- Instructions to follow: Starting at the top of the data and ending with the line that holds "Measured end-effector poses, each", transcribe each line exactly; include both ends.

- Data shown:
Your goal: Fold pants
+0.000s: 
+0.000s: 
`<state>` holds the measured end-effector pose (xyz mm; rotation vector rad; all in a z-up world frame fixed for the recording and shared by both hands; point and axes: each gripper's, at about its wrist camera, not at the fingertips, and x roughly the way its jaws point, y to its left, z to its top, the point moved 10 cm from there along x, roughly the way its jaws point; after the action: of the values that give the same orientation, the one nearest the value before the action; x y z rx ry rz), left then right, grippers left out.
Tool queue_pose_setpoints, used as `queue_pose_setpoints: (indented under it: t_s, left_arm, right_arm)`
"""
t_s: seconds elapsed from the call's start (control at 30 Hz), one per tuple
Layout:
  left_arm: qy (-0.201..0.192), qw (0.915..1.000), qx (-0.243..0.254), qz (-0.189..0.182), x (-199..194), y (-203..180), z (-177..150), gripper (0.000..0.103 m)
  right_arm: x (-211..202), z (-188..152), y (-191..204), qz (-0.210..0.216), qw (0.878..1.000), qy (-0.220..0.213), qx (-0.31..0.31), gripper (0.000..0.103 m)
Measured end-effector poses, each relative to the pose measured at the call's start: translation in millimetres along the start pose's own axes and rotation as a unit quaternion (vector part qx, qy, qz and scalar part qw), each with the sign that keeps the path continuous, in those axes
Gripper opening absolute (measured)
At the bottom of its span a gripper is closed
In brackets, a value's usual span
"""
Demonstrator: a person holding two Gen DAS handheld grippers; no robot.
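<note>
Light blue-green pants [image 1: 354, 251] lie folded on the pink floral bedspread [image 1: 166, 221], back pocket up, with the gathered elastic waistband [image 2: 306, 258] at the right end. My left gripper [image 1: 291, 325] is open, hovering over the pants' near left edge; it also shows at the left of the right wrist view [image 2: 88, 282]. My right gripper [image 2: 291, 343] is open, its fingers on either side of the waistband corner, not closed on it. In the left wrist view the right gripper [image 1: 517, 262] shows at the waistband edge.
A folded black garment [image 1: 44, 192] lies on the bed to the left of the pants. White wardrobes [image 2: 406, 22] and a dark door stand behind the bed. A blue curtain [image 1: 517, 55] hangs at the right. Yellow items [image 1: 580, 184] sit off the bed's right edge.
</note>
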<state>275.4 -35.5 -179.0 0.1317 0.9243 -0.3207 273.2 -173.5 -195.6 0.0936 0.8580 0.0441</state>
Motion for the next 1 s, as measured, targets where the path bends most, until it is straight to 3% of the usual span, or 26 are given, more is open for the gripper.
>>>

- Task answer:
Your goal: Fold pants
+0.000s: 
+0.000s: 
`<state>` holds the measured end-effector pose (xyz mm; rotation vector rad; all in a z-up world frame fixed for the recording and shared by both hands; point and axes: each gripper's, at about its wrist camera, not at the fingertips, and x roughly the way its jaws point, y to its left, z to its top, the point moved 10 cm from there along x, roughly the way its jaws point; after the action: of the values that give the same orientation, the one nearest the value before the action; x y z rx ry rz), left then right, grippers left out.
Tool queue_pose_setpoints, used as `queue_pose_setpoints: (indented under it: t_s, left_arm, right_arm)`
"""
t_s: seconds elapsed from the call's start (control at 30 Hz), one per tuple
Layout:
  left_arm: qy (-0.201..0.192), qw (0.915..1.000), qx (-0.243..0.254), qz (-0.189..0.182), x (-199..194), y (-203..180), z (-177..150), gripper (0.000..0.103 m)
  right_arm: x (-211..202), z (-188..152), y (-191..204), qz (-0.210..0.216), qw (0.878..1.000), qy (-0.220..0.213), qx (-0.31..0.31), gripper (0.000..0.103 m)
Measured end-effector poses, each relative to the pose measured at the call's start: translation in millimetres along the start pose's own axes and rotation as a unit quaternion (vector part qx, qy, qz and scalar part qw), each with the sign that keeps the path continuous, in those axes

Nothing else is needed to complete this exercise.